When kids are first diagnosed with CF, they may or may not have to spend some time in the hospital, depending on their condition. If they do, they’ll have diagnostic tests, especially baseline measurements of their breathing (lung function) and a nutritional assessment.

Before they leave, their doctors will make sure that their lungs are clear and that they’ve started a diet with digestive enzymes and vitamins that will help them to gain weight normally. Afterward, they’ll probably see their doctor for follow-up visits at least once every 1 to 3 months.

The basic daily care program varies from person to person, but usually includes pulmonary therapy (treatments to maintain lung function) and nutritional therapy (a high-calorie, high-fat diet with vitamin supplements). People with CF can also take oral doses of pancreatic enzymes to help them digest food better. They may occasionally need oral or inhaled antibiotics to treat lung infections and mucolytic medication (a mucus-thinning drug) to keep mucus fluid and flowing.

A new treatment for CF, which is still being researched, is an inhaled spray containing normal copies of the CF gene. These normal genes deliver the correct copy of the CF gene into the lungs of CF patients. Since 1993, more than 100 CF patients have been treated with CF gene therapy, and test trials are underway in at least nine different U.S. medical centers and other centers around the world. Another new therapy, called protein repair therapy, aims at repairing the defective CFTR protein. Numerous medications, including a spice called curcumin, are also being tested.

Caring for a someone with CF can be tough at times, but parents need not feel alone. Doctors can usually refer them to a local support group linked to the Cystic Fibrosis Foundation.

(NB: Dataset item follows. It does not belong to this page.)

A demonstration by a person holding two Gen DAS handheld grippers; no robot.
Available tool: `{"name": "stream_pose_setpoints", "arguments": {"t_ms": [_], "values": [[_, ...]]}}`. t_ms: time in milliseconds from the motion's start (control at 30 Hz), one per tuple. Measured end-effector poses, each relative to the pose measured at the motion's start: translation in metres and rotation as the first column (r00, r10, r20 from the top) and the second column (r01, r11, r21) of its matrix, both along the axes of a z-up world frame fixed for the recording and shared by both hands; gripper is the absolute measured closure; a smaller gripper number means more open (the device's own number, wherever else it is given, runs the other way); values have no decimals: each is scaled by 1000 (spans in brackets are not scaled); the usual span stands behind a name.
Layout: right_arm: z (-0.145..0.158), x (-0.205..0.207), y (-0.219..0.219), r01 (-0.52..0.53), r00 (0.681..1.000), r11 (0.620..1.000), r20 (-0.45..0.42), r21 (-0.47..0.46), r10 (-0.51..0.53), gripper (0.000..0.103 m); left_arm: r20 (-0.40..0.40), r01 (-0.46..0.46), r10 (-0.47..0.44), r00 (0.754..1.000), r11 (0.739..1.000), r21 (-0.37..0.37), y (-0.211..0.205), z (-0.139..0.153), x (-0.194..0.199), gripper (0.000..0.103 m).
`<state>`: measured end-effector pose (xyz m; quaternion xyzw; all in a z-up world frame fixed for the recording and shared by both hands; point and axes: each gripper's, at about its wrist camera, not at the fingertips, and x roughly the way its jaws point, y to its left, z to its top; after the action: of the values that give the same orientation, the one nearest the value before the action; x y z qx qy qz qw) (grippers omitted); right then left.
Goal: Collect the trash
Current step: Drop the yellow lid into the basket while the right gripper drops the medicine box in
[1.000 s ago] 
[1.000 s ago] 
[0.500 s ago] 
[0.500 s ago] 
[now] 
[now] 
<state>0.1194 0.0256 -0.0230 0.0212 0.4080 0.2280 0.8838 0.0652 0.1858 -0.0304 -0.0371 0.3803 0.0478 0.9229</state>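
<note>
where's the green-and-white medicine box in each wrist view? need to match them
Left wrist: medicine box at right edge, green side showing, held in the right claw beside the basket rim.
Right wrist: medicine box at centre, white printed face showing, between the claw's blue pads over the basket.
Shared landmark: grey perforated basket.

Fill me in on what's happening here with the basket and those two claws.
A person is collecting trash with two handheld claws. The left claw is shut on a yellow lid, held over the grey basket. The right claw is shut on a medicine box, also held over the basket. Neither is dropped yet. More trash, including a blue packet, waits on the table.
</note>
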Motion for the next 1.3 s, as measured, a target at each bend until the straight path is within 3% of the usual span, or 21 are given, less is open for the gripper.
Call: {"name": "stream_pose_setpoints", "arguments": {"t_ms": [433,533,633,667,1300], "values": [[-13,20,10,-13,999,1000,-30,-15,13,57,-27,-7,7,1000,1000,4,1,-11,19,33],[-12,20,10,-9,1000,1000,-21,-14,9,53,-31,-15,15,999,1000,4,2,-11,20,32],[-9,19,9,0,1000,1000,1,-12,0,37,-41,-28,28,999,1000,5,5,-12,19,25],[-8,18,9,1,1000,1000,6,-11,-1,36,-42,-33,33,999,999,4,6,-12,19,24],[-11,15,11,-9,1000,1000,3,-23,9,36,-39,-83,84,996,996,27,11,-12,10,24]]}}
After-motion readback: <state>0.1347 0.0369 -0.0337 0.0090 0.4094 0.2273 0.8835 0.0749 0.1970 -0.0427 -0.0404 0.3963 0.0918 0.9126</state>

CF definitely affects the lives of people who live with the disease but it also affects others around them such as family. I was born as a twin, Amy wasn’t born with CF. My family was the typical 1 in 4 for a child to have CF. Both my parents carried the CF gene leading to myself having CF. As I said Amy is my twin but wasn’t born with CF, however, she still had to live growing up watching her twin brother live through this disease.

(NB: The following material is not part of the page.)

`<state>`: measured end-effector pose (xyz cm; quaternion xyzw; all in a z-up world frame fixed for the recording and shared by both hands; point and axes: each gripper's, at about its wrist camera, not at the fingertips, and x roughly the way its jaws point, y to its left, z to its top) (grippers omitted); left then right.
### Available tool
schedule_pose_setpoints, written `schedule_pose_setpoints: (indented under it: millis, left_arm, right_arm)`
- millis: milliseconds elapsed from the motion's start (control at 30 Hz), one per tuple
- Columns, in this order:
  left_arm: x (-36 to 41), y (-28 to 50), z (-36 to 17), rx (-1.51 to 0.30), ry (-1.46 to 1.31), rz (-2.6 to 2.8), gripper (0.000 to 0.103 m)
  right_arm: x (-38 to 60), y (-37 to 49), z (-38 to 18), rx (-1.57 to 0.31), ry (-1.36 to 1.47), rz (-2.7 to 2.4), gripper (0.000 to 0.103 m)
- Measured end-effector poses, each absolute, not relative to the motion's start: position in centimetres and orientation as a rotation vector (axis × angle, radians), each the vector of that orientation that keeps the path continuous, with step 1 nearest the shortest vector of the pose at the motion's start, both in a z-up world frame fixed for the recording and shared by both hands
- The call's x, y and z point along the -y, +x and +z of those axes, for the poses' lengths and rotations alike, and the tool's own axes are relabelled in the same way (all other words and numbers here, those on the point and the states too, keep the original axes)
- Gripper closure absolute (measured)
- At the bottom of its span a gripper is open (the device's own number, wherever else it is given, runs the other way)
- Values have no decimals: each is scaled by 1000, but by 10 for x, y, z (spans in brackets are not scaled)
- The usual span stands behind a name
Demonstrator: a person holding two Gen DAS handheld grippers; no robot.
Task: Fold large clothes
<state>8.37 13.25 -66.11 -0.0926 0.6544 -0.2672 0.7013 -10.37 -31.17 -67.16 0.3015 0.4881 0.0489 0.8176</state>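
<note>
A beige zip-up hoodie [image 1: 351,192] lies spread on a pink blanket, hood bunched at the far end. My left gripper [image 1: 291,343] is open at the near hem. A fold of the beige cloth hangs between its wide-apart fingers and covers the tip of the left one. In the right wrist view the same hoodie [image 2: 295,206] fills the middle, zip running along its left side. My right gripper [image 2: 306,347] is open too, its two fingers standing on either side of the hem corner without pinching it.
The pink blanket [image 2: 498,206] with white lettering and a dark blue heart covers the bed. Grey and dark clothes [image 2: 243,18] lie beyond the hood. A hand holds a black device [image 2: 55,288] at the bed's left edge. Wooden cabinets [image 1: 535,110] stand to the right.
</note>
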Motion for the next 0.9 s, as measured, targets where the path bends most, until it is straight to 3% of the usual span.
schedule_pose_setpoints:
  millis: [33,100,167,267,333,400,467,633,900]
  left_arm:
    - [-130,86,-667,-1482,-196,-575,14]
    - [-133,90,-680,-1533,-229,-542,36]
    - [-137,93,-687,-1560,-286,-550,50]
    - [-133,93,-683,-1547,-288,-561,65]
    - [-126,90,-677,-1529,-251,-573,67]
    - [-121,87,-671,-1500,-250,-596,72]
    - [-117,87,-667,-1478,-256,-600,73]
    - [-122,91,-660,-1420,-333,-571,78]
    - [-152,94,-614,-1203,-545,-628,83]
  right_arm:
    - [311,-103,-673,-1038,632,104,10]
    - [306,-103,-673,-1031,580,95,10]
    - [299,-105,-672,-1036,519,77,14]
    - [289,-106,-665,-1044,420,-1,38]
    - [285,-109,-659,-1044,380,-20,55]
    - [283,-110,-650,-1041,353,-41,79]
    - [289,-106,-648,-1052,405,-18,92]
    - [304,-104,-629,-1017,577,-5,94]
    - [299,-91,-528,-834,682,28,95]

Here is a little view of my sister Amy and I as we were younger.

Elise Miles, Devin Featherston
Elise Miles, Devin Featherston
Elise Miles, Dan Pfaff, Amy Pfaff
Elise Miles, Dan Pfaff, Amy Pfaff

Sixty-five roses.

That’s how you help train a small child into maneuvering their tongue and lips to form the difficult sound of Cystic Fibrosis. You know that I know that, so why do doctors pick such difficult names for diseases that affect children who can’t even say spaghetti or napkin correctly? 

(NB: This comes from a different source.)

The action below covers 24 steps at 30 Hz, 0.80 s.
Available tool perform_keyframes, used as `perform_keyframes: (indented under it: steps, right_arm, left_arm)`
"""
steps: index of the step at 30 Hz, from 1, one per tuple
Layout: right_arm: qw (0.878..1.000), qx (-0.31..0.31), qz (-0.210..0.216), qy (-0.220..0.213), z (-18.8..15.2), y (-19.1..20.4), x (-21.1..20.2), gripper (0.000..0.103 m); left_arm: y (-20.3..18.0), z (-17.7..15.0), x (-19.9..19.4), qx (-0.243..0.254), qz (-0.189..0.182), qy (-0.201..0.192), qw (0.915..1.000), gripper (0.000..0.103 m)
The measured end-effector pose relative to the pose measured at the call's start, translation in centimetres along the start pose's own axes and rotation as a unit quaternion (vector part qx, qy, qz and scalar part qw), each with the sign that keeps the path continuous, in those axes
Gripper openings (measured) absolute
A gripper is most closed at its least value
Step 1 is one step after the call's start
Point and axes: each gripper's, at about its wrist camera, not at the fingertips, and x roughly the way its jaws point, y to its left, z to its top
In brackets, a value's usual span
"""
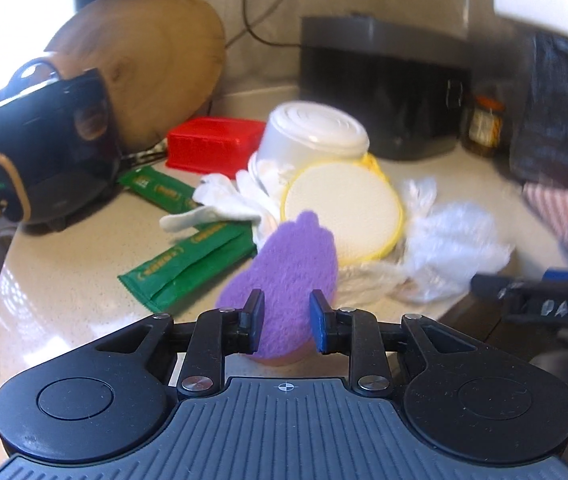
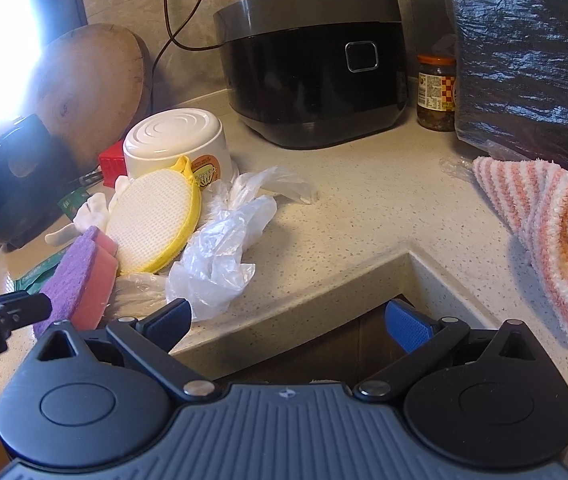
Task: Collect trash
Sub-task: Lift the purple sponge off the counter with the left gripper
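The left gripper has its jaws narrowed onto the near end of a purple-and-pink sponge, one pad against each side; the sponge stands on edge at the front of the speckled counter. The right gripper hangs over the inner corner of the counter edge with its jaws spread wide and nothing between them; its left fingertip lies just beside a crumpled clear plastic bag.

The trash sits in one heap on the counter. Behind the sponge a round yellow-rimmed scrubber leans against an overturned white tub. White tissue lies to the left of the scrubber, with green sachets beneath and beside it. A red box stands behind the tub.

Further back are a black rice cooker, a jar with an orange lid, a round wooden board against the wall, and a dark small appliance. A pink striped towel lies on the right, below a dark plastic bag.
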Motion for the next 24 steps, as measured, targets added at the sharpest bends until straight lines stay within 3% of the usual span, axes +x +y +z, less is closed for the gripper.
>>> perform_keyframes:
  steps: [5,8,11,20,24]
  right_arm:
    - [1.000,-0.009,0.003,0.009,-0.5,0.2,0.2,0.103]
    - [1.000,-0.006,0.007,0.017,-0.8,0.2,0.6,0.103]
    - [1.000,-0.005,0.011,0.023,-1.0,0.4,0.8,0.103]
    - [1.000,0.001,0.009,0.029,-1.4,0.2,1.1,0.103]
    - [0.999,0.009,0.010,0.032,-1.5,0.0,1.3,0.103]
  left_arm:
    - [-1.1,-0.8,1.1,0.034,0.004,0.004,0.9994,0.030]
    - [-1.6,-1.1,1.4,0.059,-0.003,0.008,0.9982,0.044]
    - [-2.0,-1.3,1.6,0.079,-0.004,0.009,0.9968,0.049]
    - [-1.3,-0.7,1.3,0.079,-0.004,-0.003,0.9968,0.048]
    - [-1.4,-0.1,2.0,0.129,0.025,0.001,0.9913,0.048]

Dan, it’s taken me a long time to decide what story I wanted to share with you. How do you summarize a life shared?  Really, my life would not be the same without you. You have given me the confidence to wear a large range of hats. We started our lives together in the safety of amniotic fluid. Quickly I evolved into personal translator when even Mom didn’t realize that opicl was Popsicle. As we grew older I changed my hats to meet our needs from homework provider to your very own donkey.  I am sure the list could go on but that is not the point of this story, nah this story is about you and what hats you have worn for me.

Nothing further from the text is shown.